In the copy, keep every line below as it is and leave out the pictures.

Data excerpt Block Start

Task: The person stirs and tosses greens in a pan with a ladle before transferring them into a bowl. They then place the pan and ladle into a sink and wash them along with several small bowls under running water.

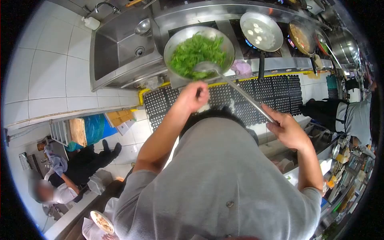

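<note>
A wide metal wok (171,45) sits on the stove, full of chopped leafy greens (197,50). My right hand (286,129) is wrapped round the handle of a long metal ladle (245,94), whose bowl rests on the greens at the wok's near right side. My left hand (195,96) is closed just below the wok's near edge, with its fingers curled; what it holds, if anything, is hidden. A pink cloth (241,69) lies on the stove's front edge, right of the wok.
To the right are a pan with white pieces in liquid (274,38) and another pan with food (303,38). A sink (120,44) is at the left. Several other people stand around, one holding a plate (101,222). Black mats (276,90) cover the floor.
</note>
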`<state>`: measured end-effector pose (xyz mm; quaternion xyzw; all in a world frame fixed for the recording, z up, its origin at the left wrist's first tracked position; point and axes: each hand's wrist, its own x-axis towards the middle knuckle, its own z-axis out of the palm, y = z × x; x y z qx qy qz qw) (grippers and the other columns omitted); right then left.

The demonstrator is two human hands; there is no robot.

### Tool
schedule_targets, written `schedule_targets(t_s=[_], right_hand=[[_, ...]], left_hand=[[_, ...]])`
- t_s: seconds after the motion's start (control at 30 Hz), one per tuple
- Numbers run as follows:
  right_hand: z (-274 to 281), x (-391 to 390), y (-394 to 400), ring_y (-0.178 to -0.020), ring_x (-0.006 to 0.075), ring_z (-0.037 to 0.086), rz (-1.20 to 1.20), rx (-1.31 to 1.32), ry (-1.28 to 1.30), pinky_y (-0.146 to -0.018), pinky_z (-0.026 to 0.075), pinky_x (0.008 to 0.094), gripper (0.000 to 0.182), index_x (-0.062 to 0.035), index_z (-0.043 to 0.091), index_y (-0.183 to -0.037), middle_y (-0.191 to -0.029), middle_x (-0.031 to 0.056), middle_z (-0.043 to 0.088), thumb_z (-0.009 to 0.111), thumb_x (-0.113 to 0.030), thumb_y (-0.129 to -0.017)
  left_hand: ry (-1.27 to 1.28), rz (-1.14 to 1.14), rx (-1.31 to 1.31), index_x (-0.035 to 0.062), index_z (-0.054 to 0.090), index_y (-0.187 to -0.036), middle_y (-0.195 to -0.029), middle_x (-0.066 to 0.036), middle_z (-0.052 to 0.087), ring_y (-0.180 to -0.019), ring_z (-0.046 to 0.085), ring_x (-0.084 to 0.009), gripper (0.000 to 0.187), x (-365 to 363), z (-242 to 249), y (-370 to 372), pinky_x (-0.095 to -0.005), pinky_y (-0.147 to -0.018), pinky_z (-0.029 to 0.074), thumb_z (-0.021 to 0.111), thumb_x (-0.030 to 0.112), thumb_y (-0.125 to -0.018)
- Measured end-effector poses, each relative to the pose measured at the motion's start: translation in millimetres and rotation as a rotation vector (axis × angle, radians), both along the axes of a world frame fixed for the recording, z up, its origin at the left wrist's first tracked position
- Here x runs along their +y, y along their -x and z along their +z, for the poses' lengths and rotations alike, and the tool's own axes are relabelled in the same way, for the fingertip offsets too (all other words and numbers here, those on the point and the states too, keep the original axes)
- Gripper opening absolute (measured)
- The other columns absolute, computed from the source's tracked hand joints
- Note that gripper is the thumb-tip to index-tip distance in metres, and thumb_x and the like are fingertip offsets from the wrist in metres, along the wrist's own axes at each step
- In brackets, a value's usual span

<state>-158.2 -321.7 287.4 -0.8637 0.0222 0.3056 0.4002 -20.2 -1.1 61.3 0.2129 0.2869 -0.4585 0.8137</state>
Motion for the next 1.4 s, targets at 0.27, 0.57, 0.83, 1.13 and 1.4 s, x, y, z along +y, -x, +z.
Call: schedule_targets(t_s=[0.27,0.57,0.83,1.13,1.4], right_hand=[[-61,35,-27,-0.094,0.0486,0.068,0.018,-0.547,0.174,-0.084,0.054,0.0533,0.065,-0.0059,0.050,-0.155,-0.106,0.0278,0.071,0.065,0.002,-0.092],[-36,18,13,-0.114,0.0449,0.069,0.099,-0.356,0.070,-0.099,0.056,0.0476,0.063,-0.0020,0.052,-0.152,-0.131,0.0305,0.066,0.065,0.004,-0.091],[-116,55,-21,-0.084,0.0468,0.070,-0.039,-0.558,0.320,-0.078,0.057,0.0548,0.064,-0.0104,0.046,-0.158,-0.100,0.0262,0.071,0.062,-0.006,-0.096],[-75,33,5,-0.118,0.0447,0.068,-0.110,-0.363,0.026,-0.100,0.055,0.0451,0.062,-0.0053,0.050,-0.154,-0.134,0.0316,0.064,0.065,0.000,-0.094],[-174,79,-54,-0.094,0.0491,0.072,-0.180,-0.432,0.155,-0.086,0.057,0.0510,0.067,-0.0147,0.048,-0.158,-0.105,0.0309,0.073,0.064,-0.003,-0.094]], left_hand=[[-0.114,-0.028,-0.233,0.0083,0.050,-0.071,-0.066,-0.004,0.050,-0.054,0.047,-0.0147,0.027,-5,40,30,-0.0271,-0.044,0.034,0.064,0.015,-0.093],[-0.124,0.003,-0.099,0.0052,0.053,-0.082,-0.074,-0.005,0.049,-0.060,0.045,-0.0122,0.017,0,20,6,-0.0238,-0.043,0.032,0.063,0.010,-0.094],[-0.053,-0.037,-0.291,0.0077,0.054,-0.080,-0.065,-0.003,0.051,-0.053,0.048,-0.0148,0.018,0,14,18,-0.0284,-0.045,0.035,0.063,0.013,-0.094],[-0.107,-0.063,-0.178,0.0070,0.053,-0.082,-0.072,-0.002,0.050,-0.057,0.047,-0.0113,0.016,1,-36,-33,-0.0235,-0.043,0.032,0.063,0.012,-0.094],[-0.132,-0.062,-0.142,0.0065,0.054,-0.087,-0.075,-0.003,0.052,-0.057,0.045,-0.0110,0.012,-8,-57,-41,-0.0235,-0.044,0.034,0.063,0.011,-0.093]])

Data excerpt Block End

[Answer to this problem]:
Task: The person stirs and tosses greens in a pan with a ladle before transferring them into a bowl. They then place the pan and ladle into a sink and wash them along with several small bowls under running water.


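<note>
A wide metal wok (171,45) sits on the stove, full of chopped leafy greens (197,50). My right hand (286,129) is wrapped round the handle of a long metal ladle (245,94), whose bowl rests on the greens at the wok's near right side. My left hand (195,96) is closed just below the wok's near edge, with its fingers curled; what it holds, if anything, is hidden. A pink cloth (241,69) lies on the stove's front edge, right of the wok.
To the right are a pan with white pieces in liquid (274,38) and another pan with food (303,38). A sink (120,44) is at the left. Several other people stand around, one holding a plate (101,222). Black mats (276,90) cover the floor.
</note>
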`<state>`: measured end-effector pose (xyz mm; quaternion xyzw; all in a world frame fixed for the recording, z up, its origin at the left wrist's first tracked position; point and axes: each hand's wrist, its own x-axis towards the middle knuckle, its own z-axis out of the palm, y = z × x; x y z qx qy qz qw) (grippers and the other columns omitted); right then left.

The demonstrator is two human hands; there is no robot.

### Tool
schedule_targets, written `schedule_targets(t_s=[_], right_hand=[[_, ...]], left_hand=[[_, ...]])`
- t_s: seconds after the motion's start (control at 30 Hz), one per tuple
- Numbers run as follows:
  right_hand: z (-274 to 281), x (-391 to 390), y (-394 to 400), ring_y (-0.178 to -0.020), ring_x (-0.006 to 0.075), ring_z (-0.037 to 0.086), rz (-1.20 to 1.20), rx (-1.31 to 1.32), ry (-1.28 to 1.30), pinky_y (-0.146 to -0.018), pinky_z (-0.026 to 0.075), pinky_x (0.008 to 0.094), gripper (0.000 to 0.182), index_x (-0.062 to 0.035), index_z (-0.043 to 0.091), index_y (-0.183 to -0.037), middle_y (-0.191 to -0.029), middle_x (-0.031 to 0.056), middle_z (-0.043 to 0.088), thumb_z (-0.009 to 0.111), thumb_x (-0.113 to 0.030), thumb_y (-0.129 to -0.017)
  left_hand: ry (-1.27 to 1.28), rz (-1.14 to 1.14), rx (-1.31 to 1.31), index_x (-0.035 to 0.062), index_z (-0.054 to 0.090), index_y (-0.187 to -0.036), middle_y (-0.195 to -0.029), middle_x (-0.066 to 0.036), middle_z (-0.052 to 0.087), ring_y (-0.180 to -0.019), ring_z (-0.046 to 0.085), ring_x (-0.084 to 0.009), gripper (0.000 to 0.187), x (-365 to 363), z (-242 to 249), y (-370 to 372), pinky_x (-0.095 to -0.005), pinky_y (-0.147 to -0.018), pinky_z (-0.029 to 0.074), thumb_z (-0.021 to 0.111), thumb_x (-0.030 to 0.112), thumb_y (-0.125 to -0.018)
- Measured end-effector poses, each relative to the pose measured at the motion's start: translation in millimetres and rotation as a rotation vector (axis × angle, radians), both along the axes of a world frame fixed for the recording, z up, its origin at the left wrist's first tracked position
- Here x runs along their +y, y along their -x and z along their +z, for the poses' lengths and rotations alike, and the tool's own axes are relabelled in the same way, for the fingertip offsets too (all other words and numbers here, those on the point and the states too, keep the original axes)
- Gripper opening absolute (measured)
- The other columns absolute, computed from the source's tracked hand joints
- Note that gripper is the thumb-tip to index-tip distance in metres, and thumb_x and the like are fingertip offsets from the wrist in metres, along the wrist's own axes at each step
- In brackets, a value's usual span

<state>-158.2 -321.7 287.4 -0.8637 0.0222 0.3056 0.4002 -20.2 -1.1 61.3 0.2129 0.2869 -0.4585 0.8137</state>
Motion for the next 1.4 s, targets at 0.27, 0.57, 0.83, 1.13 and 1.4 s, x, y, z along +y, -x, +z.
Call: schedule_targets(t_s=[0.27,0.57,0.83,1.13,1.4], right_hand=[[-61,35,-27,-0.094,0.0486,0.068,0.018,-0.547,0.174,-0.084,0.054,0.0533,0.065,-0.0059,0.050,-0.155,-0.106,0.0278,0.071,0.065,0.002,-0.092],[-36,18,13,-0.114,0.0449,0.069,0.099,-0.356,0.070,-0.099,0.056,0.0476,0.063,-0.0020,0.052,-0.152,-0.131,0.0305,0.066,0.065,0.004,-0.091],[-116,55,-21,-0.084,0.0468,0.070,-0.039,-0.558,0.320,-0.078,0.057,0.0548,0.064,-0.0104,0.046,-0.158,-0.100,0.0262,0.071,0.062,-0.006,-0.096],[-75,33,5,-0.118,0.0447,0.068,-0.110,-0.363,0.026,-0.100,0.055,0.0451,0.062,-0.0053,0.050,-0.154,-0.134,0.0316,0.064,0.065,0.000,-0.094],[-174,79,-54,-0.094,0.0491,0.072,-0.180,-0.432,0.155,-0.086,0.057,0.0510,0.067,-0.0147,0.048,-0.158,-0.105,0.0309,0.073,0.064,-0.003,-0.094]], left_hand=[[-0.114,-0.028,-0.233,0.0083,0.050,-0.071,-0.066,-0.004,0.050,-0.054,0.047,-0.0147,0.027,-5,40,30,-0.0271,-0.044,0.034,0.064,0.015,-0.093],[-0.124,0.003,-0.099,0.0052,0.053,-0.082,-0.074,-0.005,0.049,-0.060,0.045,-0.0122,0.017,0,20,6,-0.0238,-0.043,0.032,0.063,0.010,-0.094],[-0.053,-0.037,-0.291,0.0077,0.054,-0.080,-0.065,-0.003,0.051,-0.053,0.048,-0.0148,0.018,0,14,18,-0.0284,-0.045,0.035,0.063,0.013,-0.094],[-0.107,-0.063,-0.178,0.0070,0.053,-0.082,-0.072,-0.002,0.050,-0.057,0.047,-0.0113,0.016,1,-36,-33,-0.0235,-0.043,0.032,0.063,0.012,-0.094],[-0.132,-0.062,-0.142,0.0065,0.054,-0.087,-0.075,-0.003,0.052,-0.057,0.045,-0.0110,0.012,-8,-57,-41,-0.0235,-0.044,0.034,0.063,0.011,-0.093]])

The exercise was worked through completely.